* [YOUR GOAL]:
An exact restatement is required. Cover only the lines of the records from the first through the line with "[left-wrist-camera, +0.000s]", and skip pictures.

[Opening GIVEN DATA section]

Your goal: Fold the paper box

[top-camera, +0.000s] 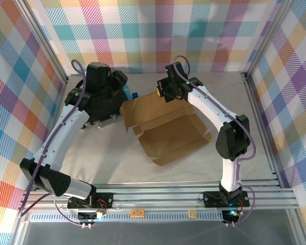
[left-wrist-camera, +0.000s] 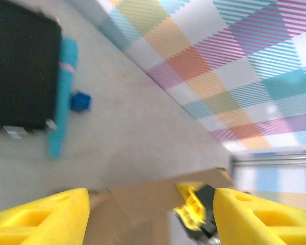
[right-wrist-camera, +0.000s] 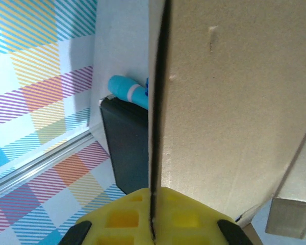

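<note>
At the centre of the top view, the paper box (top-camera: 166, 130) lies opened out on the pale bench (top-camera: 117, 163). It is thin brown corrugated card with creases and notched flaps. Its far flap runs up to the right claw (right-wrist-camera: 153, 199), which is clenched on the card; the sheet shows edge-on there as a dark line splitting the yellow tip. The left claw (left-wrist-camera: 152, 199) is released, its yellow halves wide apart at the bottom of a blurred wrist view, with the card's edge between them. At the box's left, a black case (top-camera: 106, 109) is mostly hidden beneath the left arm. A teal tube (left-wrist-camera: 61, 97) and a small blue object (left-wrist-camera: 80, 101), too blurred to identify, lie beside it. Checked walls (top-camera: 194, 30) ring the bench.
</note>
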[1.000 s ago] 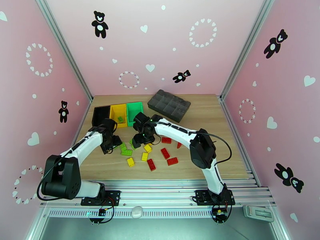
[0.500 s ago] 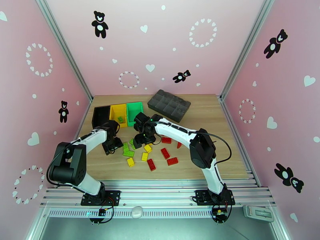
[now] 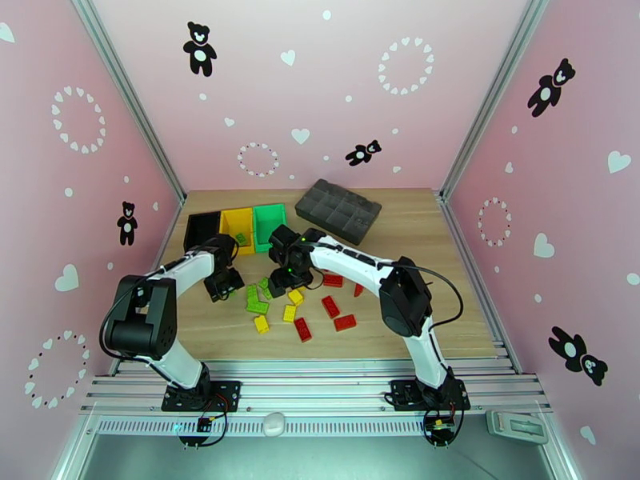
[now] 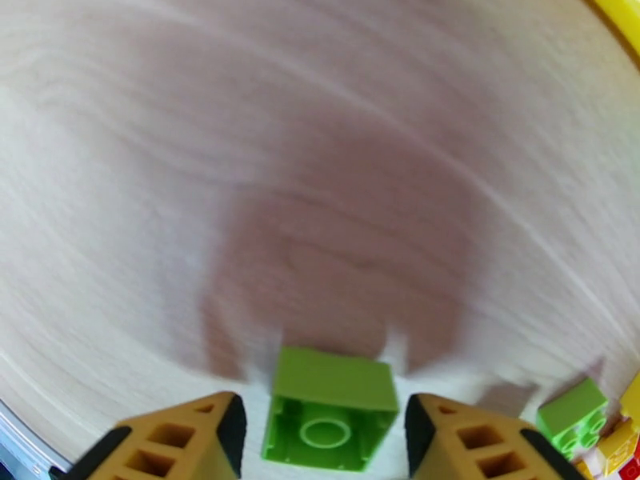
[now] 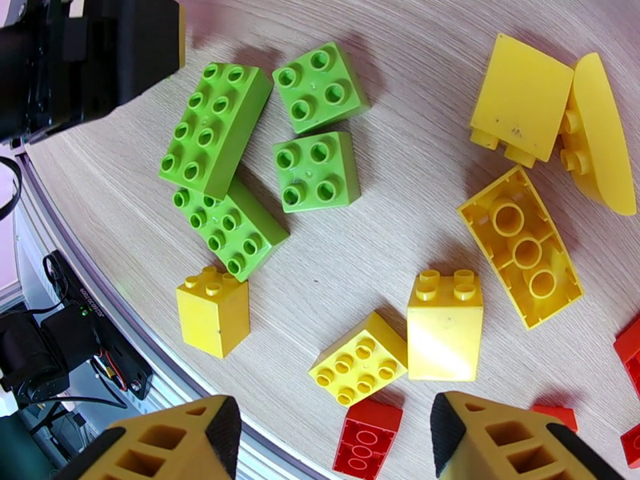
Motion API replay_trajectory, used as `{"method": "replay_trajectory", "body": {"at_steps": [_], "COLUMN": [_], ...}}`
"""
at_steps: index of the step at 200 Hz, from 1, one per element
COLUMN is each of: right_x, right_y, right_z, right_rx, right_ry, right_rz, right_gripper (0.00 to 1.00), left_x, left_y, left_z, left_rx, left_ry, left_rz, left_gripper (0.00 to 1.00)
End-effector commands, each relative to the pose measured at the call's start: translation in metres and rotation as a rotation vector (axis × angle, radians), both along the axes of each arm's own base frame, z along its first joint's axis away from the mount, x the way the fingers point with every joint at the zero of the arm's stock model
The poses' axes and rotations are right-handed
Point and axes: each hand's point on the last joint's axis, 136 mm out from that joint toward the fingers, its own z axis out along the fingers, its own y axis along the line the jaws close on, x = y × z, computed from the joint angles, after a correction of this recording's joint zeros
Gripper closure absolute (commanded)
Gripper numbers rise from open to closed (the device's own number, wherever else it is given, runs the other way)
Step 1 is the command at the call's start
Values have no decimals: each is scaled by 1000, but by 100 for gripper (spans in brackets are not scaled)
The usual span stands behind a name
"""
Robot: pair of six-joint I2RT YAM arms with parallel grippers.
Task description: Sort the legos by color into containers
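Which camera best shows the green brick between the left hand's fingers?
The left wrist view: the green brick sits close up between the fingers of the left hand, hollow underside showing. In the top external view that hand hides it; the right wrist view catches the hand's dark body, brick hidden.

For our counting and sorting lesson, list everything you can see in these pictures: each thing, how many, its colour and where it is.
containers: three, black, yellow, green, far left
tray: one, dark grey, far centre
green legos: four loose, left of the pile; a fifth between the left tool's fingers
yellow legos: about six, middle of the pile
red legos: about five, right of the pile
table: one, light wood
left tool: one, yellow fingers, grip unclear
right tool: one, yellow fingers, open, above the pile
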Motion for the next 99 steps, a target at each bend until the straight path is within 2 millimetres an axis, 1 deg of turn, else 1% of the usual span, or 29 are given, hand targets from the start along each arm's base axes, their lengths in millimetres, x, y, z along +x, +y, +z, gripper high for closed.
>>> {"method": "replay_trajectory", "body": {"at_steps": [1,33,52,70,87,99], "right_x": [4,9,12,18,28,37], "right_y": [0,-3,-4,-7,-13,-20], "right_z": [10,11,13,14,19,22], "right_rx": [16,19,25,25,25,18], "right_ry": [-11,-15,-18,-23,-34,-42], "right_rz": [-2,-15,-22,-44,-85,-129], "right_gripper": [33,34,35,36,36,34], "left_x": [8,5,4,3,5,8], "left_y": [4,2,0,-4,-7,-8], "left_z": [2,-1,-3,-2,6,16], "left_rx": [18,7,-8,-23,-38,-47], "left_ry": [0,13,17,17,-1,-24], "left_rz": [-17,-18,-21,-21,-22,-21], "left_gripper": [48,55,62,66,69,70]}}
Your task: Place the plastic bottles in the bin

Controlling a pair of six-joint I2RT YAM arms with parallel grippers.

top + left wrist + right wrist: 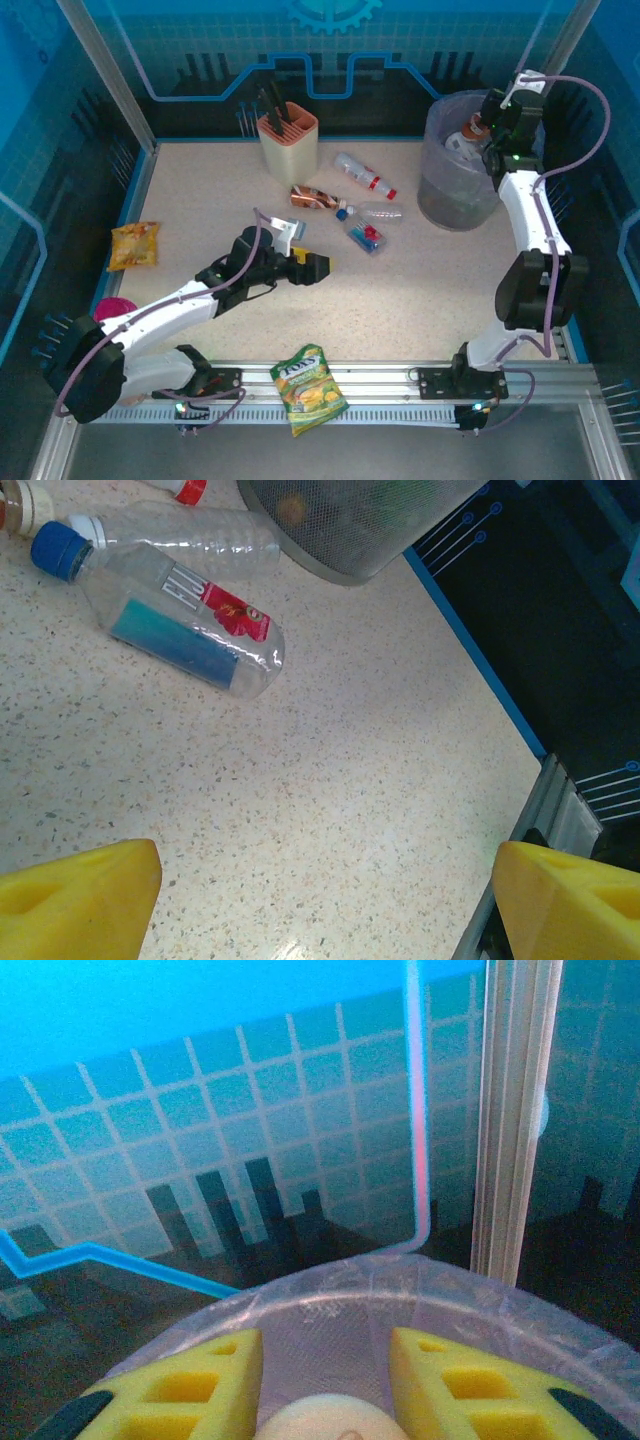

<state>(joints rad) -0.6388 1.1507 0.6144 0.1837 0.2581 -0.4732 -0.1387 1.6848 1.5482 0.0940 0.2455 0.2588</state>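
Plastic bottles (365,178), four, lie on the counter (420,300) toward its far edge. The right hand (325,1375) is clenched on another bottle (468,136) above the bin (455,205) at the far right corner. The left hand (320,900) hangs released mid-counter.

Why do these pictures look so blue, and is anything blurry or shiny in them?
Top view: the blue walls tint everything, and it is fairly sharp. Left wrist view: the left fingers are blurred, the blue-capped bottle is sharp, and there is a small glare on the table. Right wrist view: the right fingers and the pale bottle between them are soft; the bin rim is clearer.
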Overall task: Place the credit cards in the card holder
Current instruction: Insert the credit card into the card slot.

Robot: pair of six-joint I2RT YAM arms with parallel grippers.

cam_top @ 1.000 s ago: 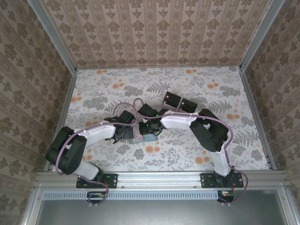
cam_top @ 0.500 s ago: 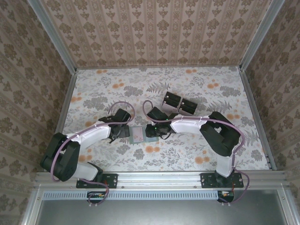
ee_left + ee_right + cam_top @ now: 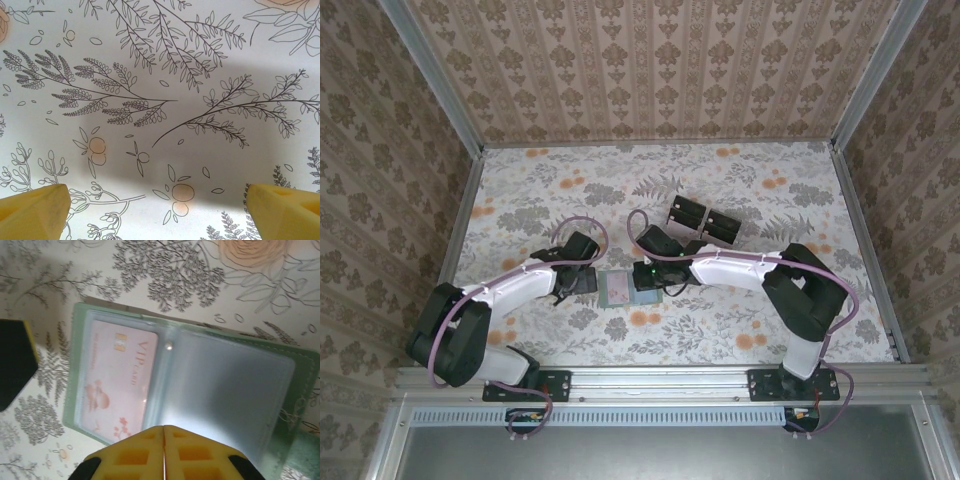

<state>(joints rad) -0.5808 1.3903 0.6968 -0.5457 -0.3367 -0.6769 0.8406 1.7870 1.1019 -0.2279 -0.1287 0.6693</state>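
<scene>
The card holder (image 3: 300,375) lies opened flat on the floral tablecloth, a dull-green wallet with clear sleeves; in the top view the card holder (image 3: 620,291) sits between both grippers. A pale pink credit card (image 3: 117,382) marked VIP sits inside its left sleeve. The right sleeve (image 3: 225,390) looks pale grey under glare, and I cannot tell whether a card is in it. My right gripper (image 3: 164,429) is shut, its tips over the holder's near edge at the fold; from above the right gripper (image 3: 643,278) is at the holder's right side. My left gripper (image 3: 160,210) is open over bare cloth, just left of the holder (image 3: 582,283).
A clear tray with black blocks (image 3: 705,220) stands behind the right arm, toward the back. A black and yellow finger (image 3: 15,367) of the left gripper is beside the holder's left edge. Patterned walls enclose the table on three sides.
Both grippers were bunched over the holder a second ago. The left gripper has drawn back to the left, the right arm has stretched out lower, and the holder now lies open between them.
</scene>
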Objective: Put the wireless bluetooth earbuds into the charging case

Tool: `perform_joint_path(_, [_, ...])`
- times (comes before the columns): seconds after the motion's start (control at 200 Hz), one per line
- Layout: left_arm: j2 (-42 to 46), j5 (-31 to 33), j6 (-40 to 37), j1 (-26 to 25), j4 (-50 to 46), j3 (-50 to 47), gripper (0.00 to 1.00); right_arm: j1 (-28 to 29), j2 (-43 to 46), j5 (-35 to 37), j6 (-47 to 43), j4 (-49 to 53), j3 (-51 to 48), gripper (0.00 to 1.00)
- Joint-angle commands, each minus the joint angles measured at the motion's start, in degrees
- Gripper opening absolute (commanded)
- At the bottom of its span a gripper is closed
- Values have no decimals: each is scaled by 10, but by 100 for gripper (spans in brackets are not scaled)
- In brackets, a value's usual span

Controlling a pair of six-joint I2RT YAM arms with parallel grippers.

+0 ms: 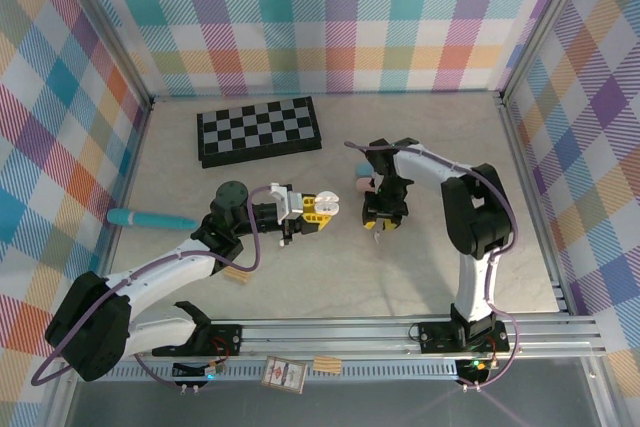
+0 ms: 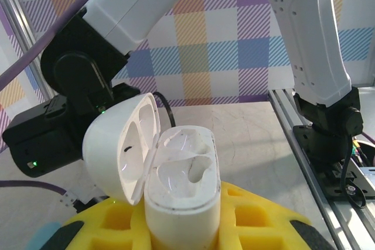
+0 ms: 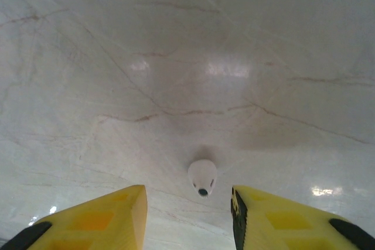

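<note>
Earbud [image 3: 203, 177], small and white, lies on the pale marbled table [image 3: 187, 57] between the yellow fingers of the right gripper [image 3: 187, 206]; those jaws stand partly apart, with a gap on either side of it, gripping nothing; left gripper [image 2: 181, 229] is clamped on a white charging case [image 2: 183, 185], held upright with its lid swung open.

The left arm [image 1: 170, 272] reaches forward and to the right from its base, with the forearm low and the wrist level. The left gripper [image 1: 322, 207] points sideways toward the right arm [image 1: 470, 212]. Its yellow fingers [image 2: 258, 215] are clamped on the lower half of an open case [image 2: 181, 203]. The right arm rises from its base, elbow high, and bends over to the left. The right gripper [image 3: 187, 203] points straight down at the worktop [image 3: 176, 57], jaws apart and just above it.
</note>
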State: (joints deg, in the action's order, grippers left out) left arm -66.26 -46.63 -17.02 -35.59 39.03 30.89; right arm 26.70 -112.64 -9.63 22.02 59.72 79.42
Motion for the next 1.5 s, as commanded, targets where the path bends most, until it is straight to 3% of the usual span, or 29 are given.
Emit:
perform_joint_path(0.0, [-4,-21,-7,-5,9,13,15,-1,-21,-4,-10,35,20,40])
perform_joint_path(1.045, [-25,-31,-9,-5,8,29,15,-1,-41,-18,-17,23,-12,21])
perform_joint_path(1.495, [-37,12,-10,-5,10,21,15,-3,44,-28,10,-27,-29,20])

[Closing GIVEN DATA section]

* [ANSWER SECTION]:
Your goal: Fold the paper box

[top-camera, +0.000s] 
[left-wrist-camera, +0.000s] 

The response has been given in full.